▶ [Data shown]:

■ ■ ■ ■

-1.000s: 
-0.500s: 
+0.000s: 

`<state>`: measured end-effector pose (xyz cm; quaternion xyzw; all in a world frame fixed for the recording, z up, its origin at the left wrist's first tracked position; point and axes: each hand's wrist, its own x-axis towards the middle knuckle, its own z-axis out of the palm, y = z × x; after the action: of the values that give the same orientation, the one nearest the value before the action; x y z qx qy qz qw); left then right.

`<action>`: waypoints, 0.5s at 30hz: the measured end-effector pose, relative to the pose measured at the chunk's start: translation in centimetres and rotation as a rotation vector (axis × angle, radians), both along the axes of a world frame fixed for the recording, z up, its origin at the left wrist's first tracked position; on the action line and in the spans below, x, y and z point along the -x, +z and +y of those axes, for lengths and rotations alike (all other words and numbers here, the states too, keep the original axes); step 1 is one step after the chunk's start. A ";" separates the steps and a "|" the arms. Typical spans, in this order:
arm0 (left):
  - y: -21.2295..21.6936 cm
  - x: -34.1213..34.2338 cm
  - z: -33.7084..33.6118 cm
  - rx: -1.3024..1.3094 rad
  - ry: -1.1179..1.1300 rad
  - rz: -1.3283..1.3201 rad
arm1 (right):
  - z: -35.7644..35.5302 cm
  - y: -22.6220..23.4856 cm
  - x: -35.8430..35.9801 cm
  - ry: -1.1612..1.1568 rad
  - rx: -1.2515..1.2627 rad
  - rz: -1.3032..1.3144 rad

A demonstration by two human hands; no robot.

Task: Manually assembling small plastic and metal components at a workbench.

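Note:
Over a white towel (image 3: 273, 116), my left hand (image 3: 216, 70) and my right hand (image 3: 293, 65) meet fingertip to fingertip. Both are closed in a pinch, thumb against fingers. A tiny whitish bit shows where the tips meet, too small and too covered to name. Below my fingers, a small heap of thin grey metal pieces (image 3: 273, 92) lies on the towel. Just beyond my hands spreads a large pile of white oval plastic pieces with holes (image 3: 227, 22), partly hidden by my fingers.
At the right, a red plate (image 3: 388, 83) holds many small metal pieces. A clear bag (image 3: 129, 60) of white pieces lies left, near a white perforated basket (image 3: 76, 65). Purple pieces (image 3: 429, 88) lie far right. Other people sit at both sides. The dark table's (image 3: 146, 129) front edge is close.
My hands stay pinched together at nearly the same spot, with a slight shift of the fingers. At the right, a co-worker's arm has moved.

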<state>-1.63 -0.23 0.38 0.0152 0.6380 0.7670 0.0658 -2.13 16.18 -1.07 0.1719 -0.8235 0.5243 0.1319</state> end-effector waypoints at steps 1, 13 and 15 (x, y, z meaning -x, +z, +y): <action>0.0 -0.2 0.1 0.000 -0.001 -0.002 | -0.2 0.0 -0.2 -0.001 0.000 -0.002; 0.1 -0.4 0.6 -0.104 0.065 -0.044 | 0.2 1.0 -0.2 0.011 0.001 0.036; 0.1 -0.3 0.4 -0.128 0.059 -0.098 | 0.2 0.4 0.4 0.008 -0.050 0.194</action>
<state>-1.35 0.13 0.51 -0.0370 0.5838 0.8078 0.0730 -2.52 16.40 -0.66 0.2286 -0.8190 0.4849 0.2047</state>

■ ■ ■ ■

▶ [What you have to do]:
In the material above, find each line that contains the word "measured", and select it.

▶ [Solution]:
`<state>`: measured end-effector pose (xyz cm; quaternion xyzw; all in a world frame fixed for the recording, z up, its origin at the left wrist's first tracked position; point and axes: each hand's wrist, its own x-axis towards the middle knuckle, its own z-axis out of the palm, y = z × x; after the action: of the values that give the same orientation, the one nearest the value before the action; x y z qx qy qz qw); left then right.
`<action>`: waypoints, 0.5s at 30hz: the measured end-effector pose, relative to the pose measured at the chunk's start: translation in centimetres and rotation as a rotation vector (axis × angle, radians), both along the axes of a world frame fixed for the recording, z up, its origin at the left wrist's first tracked position; on the action line and in the spans below, x, y and z point along the -x, +z and +y of those axes, for lengths and rotations alike (all other words and numbers here, the states too, keep the original axes); step 1 is one step after the chunk's start. A ";" separates the steps and a "|" the arms. Typical spans, in this order:

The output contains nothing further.